## [Work item]
Begin with the first line of the material and write out each line exactly, ending with the line that contains "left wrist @". Pictures are not part of the copy.

## [Data shown]

====

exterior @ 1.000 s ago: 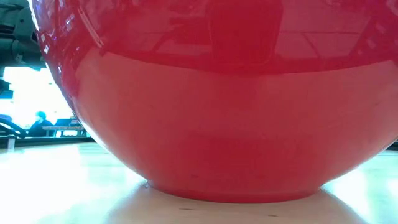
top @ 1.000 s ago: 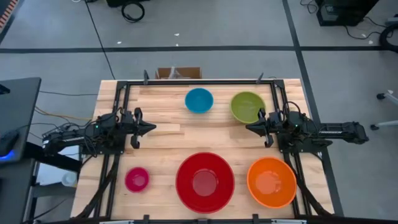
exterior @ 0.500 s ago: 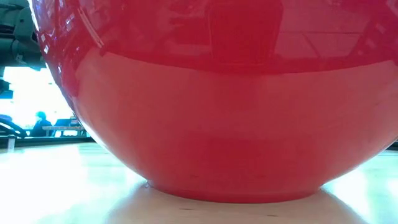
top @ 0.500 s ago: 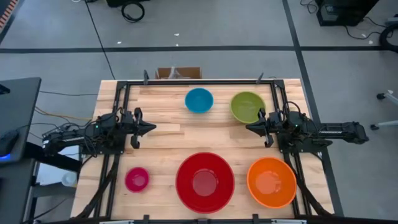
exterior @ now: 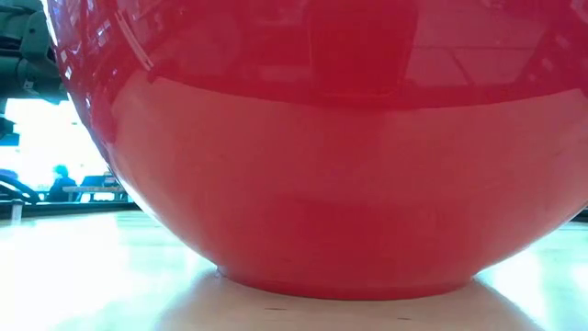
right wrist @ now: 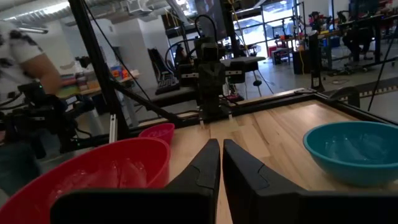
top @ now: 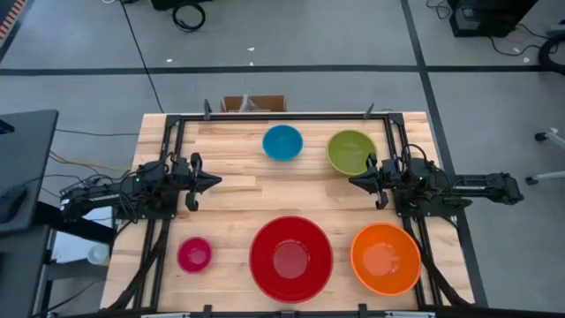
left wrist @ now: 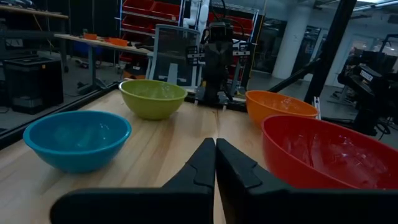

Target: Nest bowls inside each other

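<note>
High view: five bowls stand apart on the wooden table (top: 238, 190), none nested. The near row, along the front edge, holds the magenta-pink bowl (top: 194, 254) on the left, the red bowl (top: 290, 258) in the middle and the orange bowl (top: 385, 258) on the right. The red bowl and the orange bowl stand near each other with a narrow strip of table between them. The far row holds the blue bowl (top: 282, 142) and, to its right, the olive-green bowl (top: 351, 151).

Between the two rows, the left gripper (top: 214, 181) sits at the left side of the table, pointing inward. Its jaws are pressed together and hold nothing. The right gripper (top: 354, 182) sits at the right side, pointing inward, just beside the near rim of the olive-green bowl. Its jaws are likewise pressed together and hold nothing. The two grippers face each other, well apart.

Low view: the wall of the red bowl fills almost the whole picture; its base rests flat on the table.

Left wrist view: the closed fingers (left wrist: 202, 168) point across the table, with the blue bowl and the red bowl nearest, the olive-green and orange bowls beyond.

Right wrist view: a person (right wrist: 22, 93) stands in the room beyond the table
</note>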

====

## [Answer section]
exterior @ 1.000 s ago: 
top @ 1.000 s ago: 
exterior @ 0.500 s ago: 
top @ 0.500 s ago: 
exterior @ now: 
right wrist @ now: 
top @ now: 
left wrist @ now: 

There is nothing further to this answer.